“因为我母亲也是。”
阮筝汀瞬间警铃大作,领域里熟睡的精神体绒羽炸开,吧唧从枝头滚下来。
喻沛却像谈论今日天气般,继续道。
“晚期,她的精神体甚至有一部分和失落体融合了。”
“我父亲走后第二个雪祈日,她孤身在墓地待了三天,说是听知更鸟唱歌。”
“她以前爱写日记,自那回来后却是再没动过笔,日记末页被撕掉半截,裹着花种埋在墓穴附近。”
“那上面写着——”
喻沛以喀颂当地语念过一句话。
阮筝汀听不懂,轻声问:“什么?”
喻沛垂下眼来,以通用语缓慢复述道:“如若死亡能将我们分开,那一定是因为,我不够爱你。”
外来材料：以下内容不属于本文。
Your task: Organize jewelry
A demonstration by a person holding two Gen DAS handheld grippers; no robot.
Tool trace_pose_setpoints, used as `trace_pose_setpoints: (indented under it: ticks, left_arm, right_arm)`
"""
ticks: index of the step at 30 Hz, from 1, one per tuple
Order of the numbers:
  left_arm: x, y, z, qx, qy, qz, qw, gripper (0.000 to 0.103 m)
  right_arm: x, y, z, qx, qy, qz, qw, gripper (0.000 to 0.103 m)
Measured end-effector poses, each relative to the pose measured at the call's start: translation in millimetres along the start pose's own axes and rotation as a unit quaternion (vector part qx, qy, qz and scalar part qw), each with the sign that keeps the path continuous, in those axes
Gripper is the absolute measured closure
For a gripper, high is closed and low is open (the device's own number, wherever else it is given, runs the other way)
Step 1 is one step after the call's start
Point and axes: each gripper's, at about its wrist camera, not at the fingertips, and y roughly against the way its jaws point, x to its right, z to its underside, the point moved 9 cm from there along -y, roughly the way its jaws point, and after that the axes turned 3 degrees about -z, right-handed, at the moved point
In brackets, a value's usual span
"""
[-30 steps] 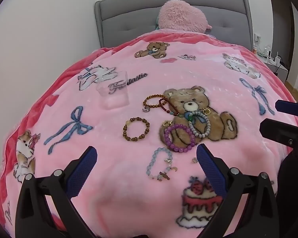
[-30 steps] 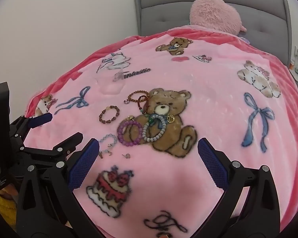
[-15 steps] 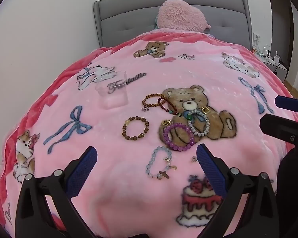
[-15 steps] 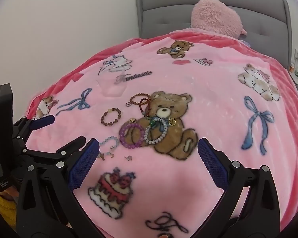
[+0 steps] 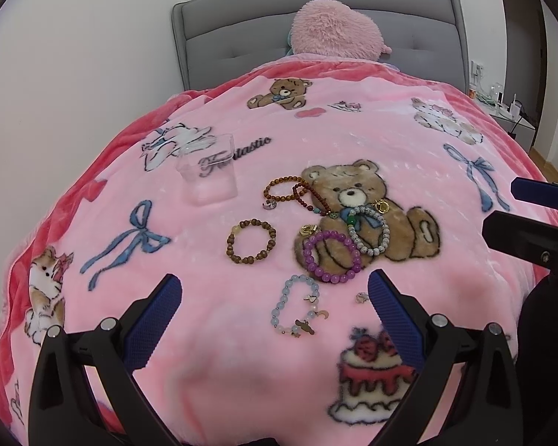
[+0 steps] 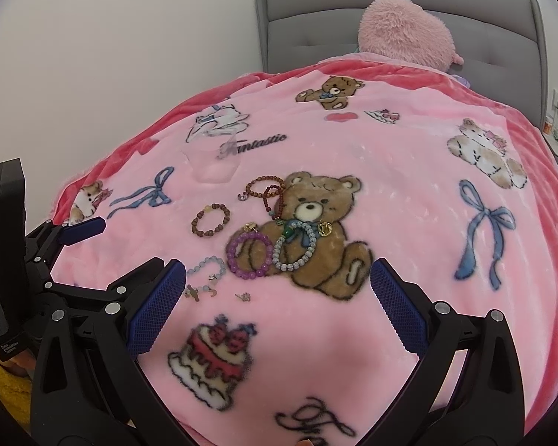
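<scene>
Item: jewelry, loose on pink blanket (image 5: 212, 334), none yet sorted
- pale blue charm bracelet (image 5: 297, 308): just ahead of left gripper (image 5: 275, 308), between its fingertips
- purple bead bracelet (image 5: 332, 256): just beyond that, touching grey bead bracelet (image 5: 368, 230)
- brown wooden bracelet (image 5: 251, 241): ahead, slightly left
- dark beaded strand (image 5: 297, 195): farther ahead
- small earring (image 5: 361, 298): beside the right fingertip
- clear container (image 5: 208, 171): far ahead-left, apparently empty

Left gripper: wide, holding nothing. Right gripper (image 6: 279, 293): wide, holding nothing, grey bracelet just ahead

Step, as judged: before first pick. Next move calls for lowering over one bracelet, pinching beads without snagging plush
</scene>
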Motion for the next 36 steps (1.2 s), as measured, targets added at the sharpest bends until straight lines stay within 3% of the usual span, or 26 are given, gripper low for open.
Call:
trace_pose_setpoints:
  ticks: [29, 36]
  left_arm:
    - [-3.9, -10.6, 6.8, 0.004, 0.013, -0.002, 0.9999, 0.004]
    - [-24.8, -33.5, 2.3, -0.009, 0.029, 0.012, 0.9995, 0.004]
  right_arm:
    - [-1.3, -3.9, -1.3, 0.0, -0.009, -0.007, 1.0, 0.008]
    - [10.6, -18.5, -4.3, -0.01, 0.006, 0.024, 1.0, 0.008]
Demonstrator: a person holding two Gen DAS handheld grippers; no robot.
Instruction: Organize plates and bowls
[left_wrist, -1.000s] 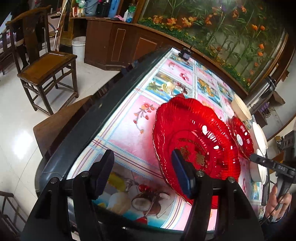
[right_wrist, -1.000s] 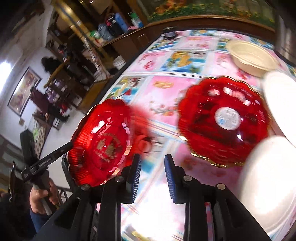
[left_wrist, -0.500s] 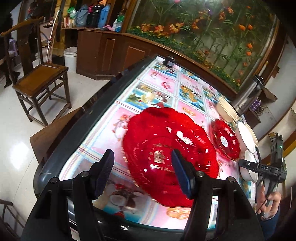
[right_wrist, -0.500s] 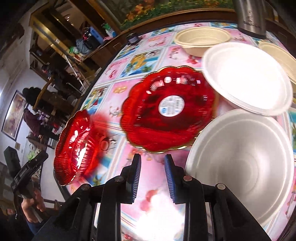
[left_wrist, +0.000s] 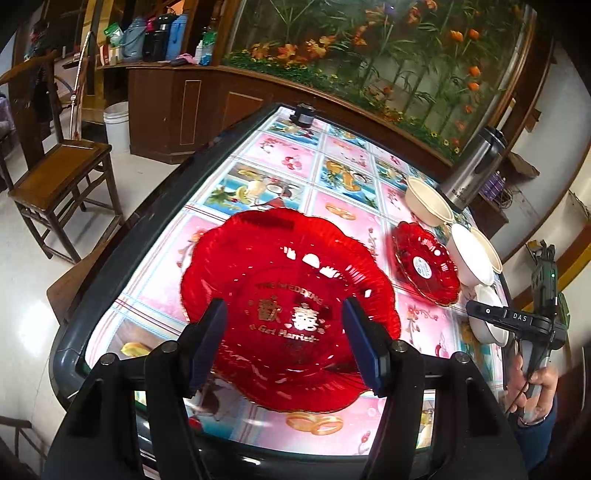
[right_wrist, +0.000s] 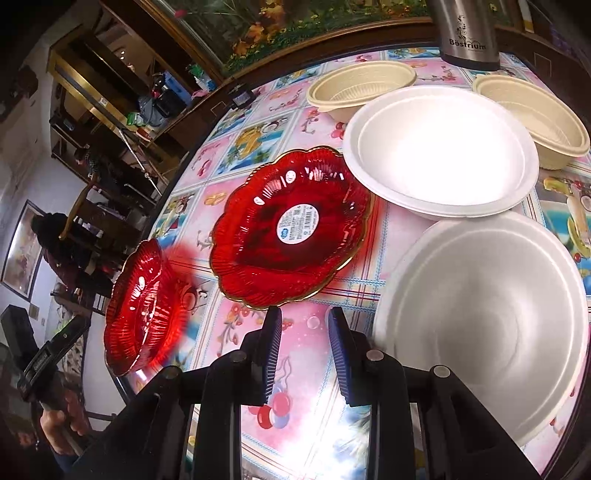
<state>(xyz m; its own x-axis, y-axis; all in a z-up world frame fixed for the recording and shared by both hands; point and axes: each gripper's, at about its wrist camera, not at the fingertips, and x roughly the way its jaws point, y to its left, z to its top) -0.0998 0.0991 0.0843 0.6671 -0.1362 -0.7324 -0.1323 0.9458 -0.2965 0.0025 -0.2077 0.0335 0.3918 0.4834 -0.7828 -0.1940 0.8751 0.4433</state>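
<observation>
Left gripper (left_wrist: 284, 343) fingers spread wide, gripping nothing; large red wedding plate (left_wrist: 288, 306) beyond them, over the tablecloth (left_wrist: 280, 155). Right wrist view: right gripper (right_wrist: 304, 354) fingers apart, empty, angled down toward the stickered red plate (right_wrist: 291, 225), white bowl (right_wrist: 484, 325) beside

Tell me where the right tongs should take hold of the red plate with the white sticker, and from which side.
Grip the scalloped gold-edged rim at its near edge, straight ahead of the right tongs. The red plate with the white sticker lies flat and is wide, so only its thin raised rim fits between the fingers. The white bowl crowds its far-right side; the near side looks free.
</observation>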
那段褪色于年岁的字句早已挣扎着蕴出花枝,经年枯荣,寂于茫茫星海。
而今被人平静念出来,剖去丰满血肉,摒绝长短誓词,尾音轻低,落在阮筝汀耳朵里,平白无故,像是闷出了一场潮湿的雨季。
每一枚雨丝浸润脉搏的声音,都藏着院方客观敲下病程记录时的键盘音,那是借由旁人之手写予伴侣的遗书。
他心情复杂地皱皱眉,转身之际被人一把捉住手腕。
喻沛使过巧劲拿回菜刀,懒声道:“这个不准放回去。”
阮筝汀甩开他的手,忍无可忍:“你买这么多刀具干什么?”
喻沛笑容无辜:“我现在连配枪都没有,弱小又无害,还不准我备点防身的东西?”
然后他俩就因为这点防身的东西,大半夜进了警署谈心。
第32章 岁尾狂欢
当地时间21:24,平崎分警署。
“姓名?”
1014质询室内,审讯灯被警员哐嚓一掰,直直打在嫌犯脸上。
哨兵被白光晃花视野,眯眼不耐烦道:“喻沛。”
隔壁质询室内,向导正襟危坐,老实道:“阮筝汀。”
他身前,女警面无表情:“先生,别害怕,我星对非自愿犯罪者适用从轻发落。”
阮筝汀以及听力过好的喻沛:“……”
有截络丝攀上灯架,企图调整方向,警员见状敲敲桌子:“端正态度。年龄?”
喻沛啧声道:“27。”
“29周岁。”阮筝汀抬手做了个下扣的姿势,“劳驾,有些晃眼,请问可以……”
女警调过灯光走势。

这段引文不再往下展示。